Figure 13 is the image of dividing method standard Lung neoplasm of the invention.
Specific embodiment
Following will be combined with the drawings in the embodiments of the present invention, and technical solution in the embodiment of the present invention carries out clear, complete Site preparation description, it is clear that described embodiments are only a part of the embodiments of the present invention, instead of all the embodiments.It is based on Embodiment in the present invention, those of ordinary skill in the art are obtained every other under that premise of not paying creative labor Embodiment shall fall within the protection scope of the present invention.
Data used in the present invention are LIDC-IDRI, this is by chest medical image files and corresponding diagnostic result group At data set, the data set be by American science research institute National Cancer Institute initiate collect.

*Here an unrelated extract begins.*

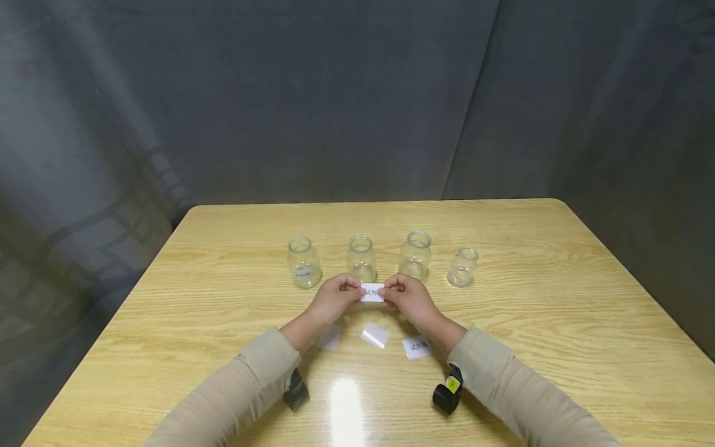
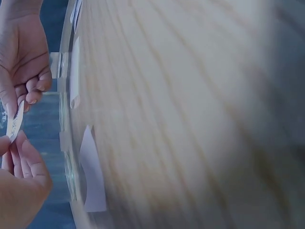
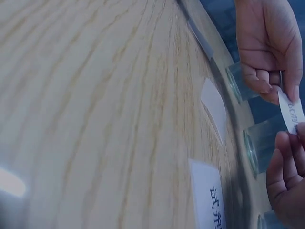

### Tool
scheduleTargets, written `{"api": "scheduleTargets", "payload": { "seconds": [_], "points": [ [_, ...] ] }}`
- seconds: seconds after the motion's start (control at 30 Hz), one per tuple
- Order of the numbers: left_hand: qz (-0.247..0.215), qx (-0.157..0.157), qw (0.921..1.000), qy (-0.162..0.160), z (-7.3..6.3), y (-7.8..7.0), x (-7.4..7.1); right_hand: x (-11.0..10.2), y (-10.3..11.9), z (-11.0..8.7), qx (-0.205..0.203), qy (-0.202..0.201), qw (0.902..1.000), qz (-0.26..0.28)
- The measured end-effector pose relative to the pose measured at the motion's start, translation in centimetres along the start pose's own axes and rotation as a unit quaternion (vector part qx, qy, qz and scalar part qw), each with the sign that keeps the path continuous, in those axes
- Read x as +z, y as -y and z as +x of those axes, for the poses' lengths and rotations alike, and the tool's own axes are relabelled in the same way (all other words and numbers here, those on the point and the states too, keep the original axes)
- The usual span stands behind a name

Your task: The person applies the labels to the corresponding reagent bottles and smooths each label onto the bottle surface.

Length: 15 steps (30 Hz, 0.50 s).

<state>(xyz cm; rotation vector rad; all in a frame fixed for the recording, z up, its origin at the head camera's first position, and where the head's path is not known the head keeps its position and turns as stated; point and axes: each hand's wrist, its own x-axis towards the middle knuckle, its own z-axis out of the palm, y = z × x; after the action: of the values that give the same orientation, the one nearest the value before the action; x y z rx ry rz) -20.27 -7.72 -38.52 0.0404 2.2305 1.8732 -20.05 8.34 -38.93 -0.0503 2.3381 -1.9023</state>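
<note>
"Fingers point(image 1: 350, 282) first! What are they doing in the head view?"

"They are bent and nearly closed. The left hand point(image 1: 331, 299) pinches one end of a small white label with dark writing point(image 1: 372, 292). The right hand point(image 1: 413, 299) pinches the other end."

"So where is that label?"

"Right between the two hands, in front of the middle jars. Four clear round glass jars stand in a row on the yellow wooden table point(image 1: 195, 298). The far left jar point(image 1: 304, 267) has a label low on its side, and the far right jar point(image 1: 462, 268) is the smallest."

"What lies nearer to the person?"

"Three bits. One pale slip point(image 1: 329, 339) is by the left wrist, a shiny white slip point(image 1: 375, 335) is in the middle, and a white card with dark writing point(image 1: 416, 347) is by the right wrist."

"And the left wrist view?"

"Both hands are at the left edge, and the label bends in a curve. The glass behind is hazy, so I can't tell which jar is which."

"Now the right wrist view?"

"Thumbs and fingers nip both ends of the label, and its writing shows. The card with writing lies flat near the bottom."
</note>
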Motion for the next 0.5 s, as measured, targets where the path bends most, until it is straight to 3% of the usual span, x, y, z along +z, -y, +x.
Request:
{"api": "scheduleTargets", "payload": {
  "seconds": [0.2, 0.5],
  "points": [
    [0.005, -0.009, 0.9993, -0.036, 0.4, 0.1, 0.0, 0.6, 0.1, 0.5, -0.013, -0.016, 0.9997, -0.016],
    [0.07, -0.029, 0.9948, -0.069, 0.6, -0.3, -0.2, 1.3, 0.2, 1.2, -0.049, -0.062, 0.9874, -0.137]
  ]
}}
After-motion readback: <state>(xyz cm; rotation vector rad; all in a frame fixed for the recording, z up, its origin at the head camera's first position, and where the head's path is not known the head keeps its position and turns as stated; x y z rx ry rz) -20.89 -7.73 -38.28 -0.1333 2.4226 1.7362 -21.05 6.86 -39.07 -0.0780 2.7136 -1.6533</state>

As shown in Figure 1, in a kind of lung CT image Lung neoplasm dividing method, comprising the following steps:
(1) it extracts from lung images comprising the pulmonary parenchyma contour line including Lung neoplasm
Step 1: image binaryzation
Since gray value gradient is larger on lung CT image boundary, can using global adaptive threshold, using iterative method, Two-peak method and big law calculate separately threshold value T, carry out Threshold segmentation, obtain bianry image, bianry image refers to that gray scale only takes The image of two probable values, two gray values taken are usually 0 and 1, and the point of value 1 corresponds to the point in target, value 0 Point correspond to the point in background.

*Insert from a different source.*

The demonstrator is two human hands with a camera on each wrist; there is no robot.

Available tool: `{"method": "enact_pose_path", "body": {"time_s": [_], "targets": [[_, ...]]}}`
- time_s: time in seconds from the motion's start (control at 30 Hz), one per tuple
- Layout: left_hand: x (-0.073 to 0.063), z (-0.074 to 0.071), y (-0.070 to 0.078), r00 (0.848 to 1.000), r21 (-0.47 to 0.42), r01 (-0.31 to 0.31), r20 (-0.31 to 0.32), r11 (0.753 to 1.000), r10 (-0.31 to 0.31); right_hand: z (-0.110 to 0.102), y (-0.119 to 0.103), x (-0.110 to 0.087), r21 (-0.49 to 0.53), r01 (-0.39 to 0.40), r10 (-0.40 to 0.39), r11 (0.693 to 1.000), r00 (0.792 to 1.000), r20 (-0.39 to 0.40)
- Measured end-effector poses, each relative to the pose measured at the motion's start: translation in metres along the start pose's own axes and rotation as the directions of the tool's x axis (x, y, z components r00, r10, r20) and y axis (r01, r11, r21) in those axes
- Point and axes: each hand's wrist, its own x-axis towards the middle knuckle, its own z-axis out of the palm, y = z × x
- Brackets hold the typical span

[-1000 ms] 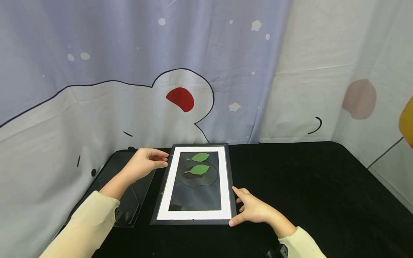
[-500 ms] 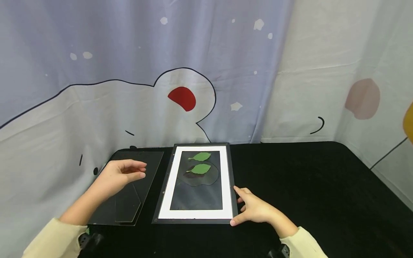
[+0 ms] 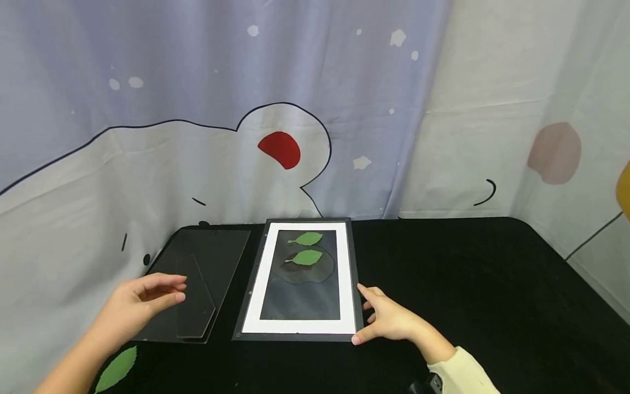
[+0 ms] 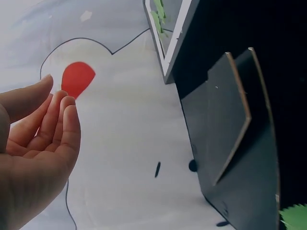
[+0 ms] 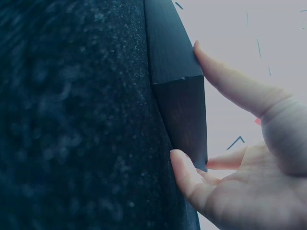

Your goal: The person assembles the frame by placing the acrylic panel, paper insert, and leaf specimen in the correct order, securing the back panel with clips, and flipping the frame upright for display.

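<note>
A black picture frame with a white mat lies face up on the black table, two green leaves inside its dark window. My right hand holds the frame's near right corner, thumb at the corner and fingertips along the right side; in the right wrist view that black corner sits between thumb and fingers. At the left, my left hand is in the air with loosely bent fingers and nothing in it. Below it is a dark backing board with a stand flap.
A third green leaf lies at the near left, partly behind my left forearm. A printed curtain hangs right behind the table. Black cloth covers the table to the right of the frame.
My left hand has left the frame's left edge and moved left and nearer, over the backing board. The leaf at the near left has come into view. My right hand stays at the frame.
</note>
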Motion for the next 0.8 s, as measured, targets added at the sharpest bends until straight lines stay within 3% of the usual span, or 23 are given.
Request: {"method": "enact_pose_path", "body": {"time_s": [0.17, 0.3, 0.47, 0.63, 0.7, 0.8], "targets": [[-0.015, -0.003, -0.014, 0.999, 0.003, 0.023, -0.037, 1.000, -0.023, -0.001, 0.000, 0.000, 0.004, 0.002, -0.002, 1.000, 1.000, -0.001], [-0.031, -0.009, -0.028, 0.991, 0.007, 0.134, -0.021, 0.991, -0.134, 0.000, 0.001, 0.001, 0.003, 0.006, -0.006, 1.000, 1.000, 0.001], [-0.046, -0.018, -0.050, 0.962, 0.043, 0.274, -0.024, 0.961, -0.273, -0.002, 0.001, 0.001, 0.000, 0.006, -0.006, 1.000, 1.000, -0.002], [-0.056, -0.023, -0.074, 0.915, 0.041, 0.404, -0.039, 0.914, -0.402, -0.004, -0.001, 0.000, 0.000, 0.007, -0.007, 1.000, 1.000, -0.007], [-0.059, -0.022, -0.083, 0.895, 0.018, 0.443, -0.063, 0.896, -0.441, -0.004, -0.001, 0.000, 0.000, 0.006, -0.006, 1.000, 1.000, -0.007], [-0.063, -0.018, -0.094, 0.884, -0.011, 0.456, -0.113, 0.890, -0.454, -0.004, -0.001, -0.001, 0.002, 0.004, -0.004, 1.000, 1.000, -0.006]]}}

As shown in Fig. 2, Two-peak method, iterative method and big law, which is respectively adopted, to lung CT original image (a) obtains threshold value and two-value Change processing, (b) Two-peak method T=117, (c) iterative method T=89.6, (d) big law T=91.2, it follows that three kinds of methods obtain The result gap arrived is little, but from the point of view of the threshold value that three kinds of methods obtain, iterative method is obviously more accurate than Two-peak method, anti-interference energy Power is stronger, and big law result is not much different with Two-peak method, and on the segmentation result of lung CT image without influence, therefore the application is to lung Portion's image calculates threshold value by iterative method or big law.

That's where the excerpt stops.